Taşdiken, filmde oyuncu yönetimindeki başarısına fırsat bulduğunu, özellikle çocuk oyuncu yönetiminde çok büyük bir tecrübe yaşadığını belirterek, "Filmin hikayesi benim kısmen tanıklık ettiğim bir öyküydü. Bu öyküyü o kadar uzun yıllar kafamda kurdum ki, filmi neredeyse ezbere çektim diyebilirim. Mekanları da tanıyor olmamın avantajıyla, 'storyboard'a (hikaye tahtası) bile gerek duymadım" diye konuştu.

Oyuncu seçimi
Filmin başrolündeki iki çocuğu, filmin çekileceği yerin yakınındaki köylerin okullarını tarayarak bulduğunu ifade eden Taşdiken, Ayşe rolünü oynayan Elif Bülbül'ün öğretmeninin, onun böyle bir filmde oynayacak yetenekte olmadığını söylemesine rağmen, kendisini seçtiğini söyledi.

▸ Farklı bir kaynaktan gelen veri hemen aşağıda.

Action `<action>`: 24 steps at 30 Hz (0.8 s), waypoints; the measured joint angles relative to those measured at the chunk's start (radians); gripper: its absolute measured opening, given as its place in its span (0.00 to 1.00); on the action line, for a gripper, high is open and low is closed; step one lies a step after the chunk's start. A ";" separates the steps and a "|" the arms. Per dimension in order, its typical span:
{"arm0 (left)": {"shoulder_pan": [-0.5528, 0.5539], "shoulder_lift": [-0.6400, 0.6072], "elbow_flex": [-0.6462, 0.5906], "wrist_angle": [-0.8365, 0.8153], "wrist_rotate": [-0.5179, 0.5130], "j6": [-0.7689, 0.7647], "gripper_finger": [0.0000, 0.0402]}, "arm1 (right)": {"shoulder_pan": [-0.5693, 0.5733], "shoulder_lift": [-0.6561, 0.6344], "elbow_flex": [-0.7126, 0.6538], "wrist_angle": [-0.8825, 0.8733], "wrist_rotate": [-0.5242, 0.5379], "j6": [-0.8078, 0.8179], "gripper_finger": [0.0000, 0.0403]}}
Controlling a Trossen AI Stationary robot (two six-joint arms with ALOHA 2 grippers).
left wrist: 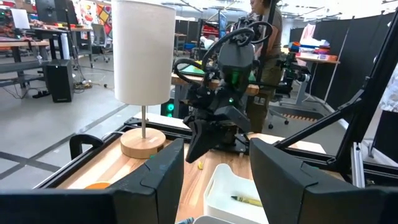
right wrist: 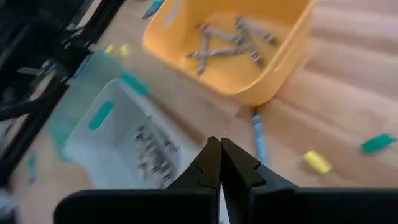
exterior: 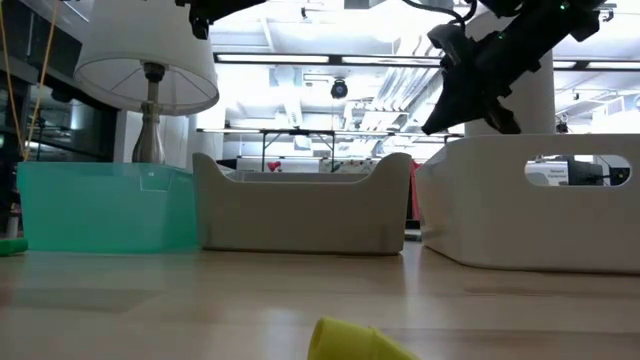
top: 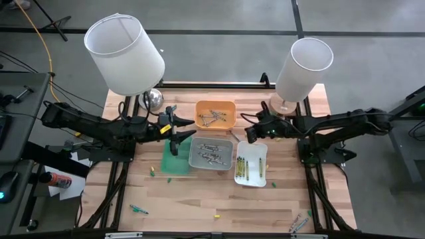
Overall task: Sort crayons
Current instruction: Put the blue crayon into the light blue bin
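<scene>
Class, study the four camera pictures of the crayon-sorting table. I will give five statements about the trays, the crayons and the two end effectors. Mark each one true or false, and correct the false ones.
1. The orange tray holds crayons. True.
2. The right end effector is wide open. False: its fingers are shut together, with nothing between them.
3. The white tray is empty. False: several crayons lie in it.
4. Loose crayons lie on the table outside the trays. True: for example a yellow piece near the front edge.
5. The left end effector is shut. False: its fingers stand apart, above the green tray.
</scene>
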 joint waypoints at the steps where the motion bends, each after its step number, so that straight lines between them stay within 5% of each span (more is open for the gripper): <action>1: 0.000 0.000 0.000 0.000 0.000 0.000 0.42 | -0.009 0.001 0.000 0.007 -0.034 -0.004 0.00; 10: 0.000 0.000 0.000 -0.002 0.000 0.000 0.42 | -0.150 0.162 0.013 0.085 -0.419 -0.001 0.02; 19: 0.000 0.000 0.000 -0.009 0.000 -0.002 0.42 | -0.180 0.420 0.300 -0.220 -0.390 -0.249 0.00; 24: 0.000 0.000 0.000 -0.019 0.000 -0.002 0.42 | -0.208 0.543 0.381 -0.299 -0.483 -0.356 0.00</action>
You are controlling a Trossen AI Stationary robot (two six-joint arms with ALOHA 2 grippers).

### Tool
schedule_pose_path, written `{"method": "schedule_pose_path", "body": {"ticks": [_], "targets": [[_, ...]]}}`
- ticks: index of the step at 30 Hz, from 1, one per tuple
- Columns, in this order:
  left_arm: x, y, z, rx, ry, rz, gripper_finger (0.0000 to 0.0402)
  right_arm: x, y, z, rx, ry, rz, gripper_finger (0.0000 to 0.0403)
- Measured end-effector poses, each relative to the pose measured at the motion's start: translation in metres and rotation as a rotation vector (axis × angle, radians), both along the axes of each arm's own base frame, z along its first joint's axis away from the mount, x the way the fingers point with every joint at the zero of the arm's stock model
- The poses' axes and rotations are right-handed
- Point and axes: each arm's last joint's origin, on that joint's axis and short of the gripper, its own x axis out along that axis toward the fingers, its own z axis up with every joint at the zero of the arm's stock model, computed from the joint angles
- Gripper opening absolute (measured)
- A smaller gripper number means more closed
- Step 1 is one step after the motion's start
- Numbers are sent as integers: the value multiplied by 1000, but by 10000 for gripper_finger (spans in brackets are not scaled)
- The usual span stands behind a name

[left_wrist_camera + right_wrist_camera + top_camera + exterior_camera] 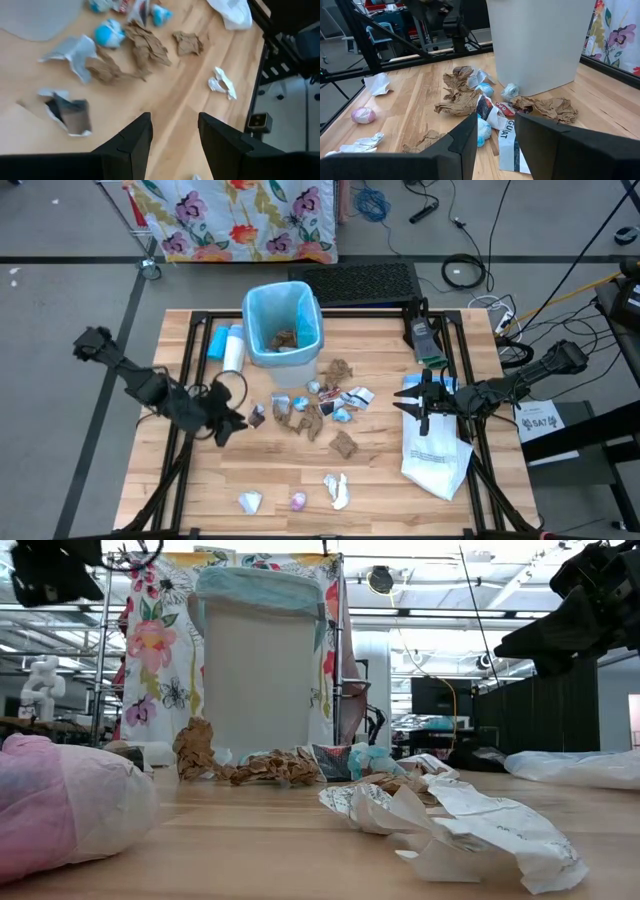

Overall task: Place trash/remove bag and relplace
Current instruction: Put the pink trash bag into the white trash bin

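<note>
A white bin lined with the light-blue bag [283, 320] stands at the table's far middle, with brown trash [285, 338] inside. More trash lies loose on the wood: brown scraps [305, 420], a white scrap [337, 490] and a pink one [298, 501]. The white replacement bag [432, 450] lies flat at the right. My left gripper [174, 120] hovers open above bare wood, left of the scraps [145, 52]. My right gripper [495, 120] is open over the white bag's far end, pointing at the scraps [485, 107] and the bin [540, 45].
A blue-and-white cylinder [228, 345] lies left of the bin. A dark tool [424, 340] rests at the far right. The table's black frame rails [470, 380] run along both sides. Bare wood [390, 500] lies toward the near edge.
</note>
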Motion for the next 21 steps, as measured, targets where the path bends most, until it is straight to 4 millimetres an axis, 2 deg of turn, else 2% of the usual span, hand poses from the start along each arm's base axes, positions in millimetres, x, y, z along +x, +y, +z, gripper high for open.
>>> {"method": "schedule_pose_path", "body": {"ticks": [7, 13, 21], "targets": [[14, -43, 5, 53, 41, -36, 164, 0, 0, 0, 0, 0, 0, 123], [31, -71, 8, 155, 131, -256, 164, 0, 0, 0, 0, 0, 0, 123], [49, -84, 1, 252, 184, -472, 164, 0, 0, 0, 0, 0, 0, 123]]}}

Taşdiken, senaryodaki felçli dedeyi oynayacak oyuncuyu ararken, Mete Dönmezer'in iki yıl önce felç geçirdiğini ve hastanede yattığını öğrendiğini, bunun üzerine Dönmezer'in doktorlarıyla görüştüğünü belirterek, şunları kaydetti:
"Doktorlarıyla yaptığım görüşmede oynayabileceği bilgisi aldım ve böylece gerçek bir felçli, senaryodaki karakteri canlandırdı. İki çocuk hayatlarında kamera görmemişti. İki çocukla da kurduğum ortak dil ve davranış biçimi sonucu, olağanüstü başarılı bir oyunculuk ortaya çıktı. Buradaki asıl sır, çocuklara bunun bir rol olmadığı, köydeki bir gerçekliğin dile getirildiği fikrinin iyi anlatılması oldu. Ben, çıkan sonucu 'sevginin gücü' olarak tanımlıyorum. Elif ve Mehmet kardeş olmamalarına rağmen, ikisinin de soyadının yanı sıra anne ve babalarının da adı aynıydı. Ben üniversitede fizik eğitimi aldım. Sinema bu alanın çok dışında gibi duruyor. Ama müzikleri yapan Erkan Oğur da aslında bir fizikçi. İki fizikçinin bir araya geldiği ilginç bir çalışma oldu bu iş."

Annesinin isteği
Final sahnesinde sette Ayşe'nin takması için bir küpe bulunması gerektiğini söyleyen Taşdiken, bu küpeyi annesinden edindiğini, küpeyi geri verdiğinde annesinin kendisine kızdığını belirterek, "Annem bana, 'ben onu hediye etmiştim, gelin olana kadar benim için bu küpeyi takmasını söylemiştim' dedi. Ama küpeyi geri alırlarken Elif hiçbir şey söylememişti. İnanılmaz bir duygu yoğunluğuna kapıldım. Yatıp uyumama imkan yoktu. Gece saat çok geç olmasına rağmen tüm ekip Elif'in evine gittik. Uyumuştu, uyandırdık ve o küpeyi kulağına tekrar taktım" diye konuştu.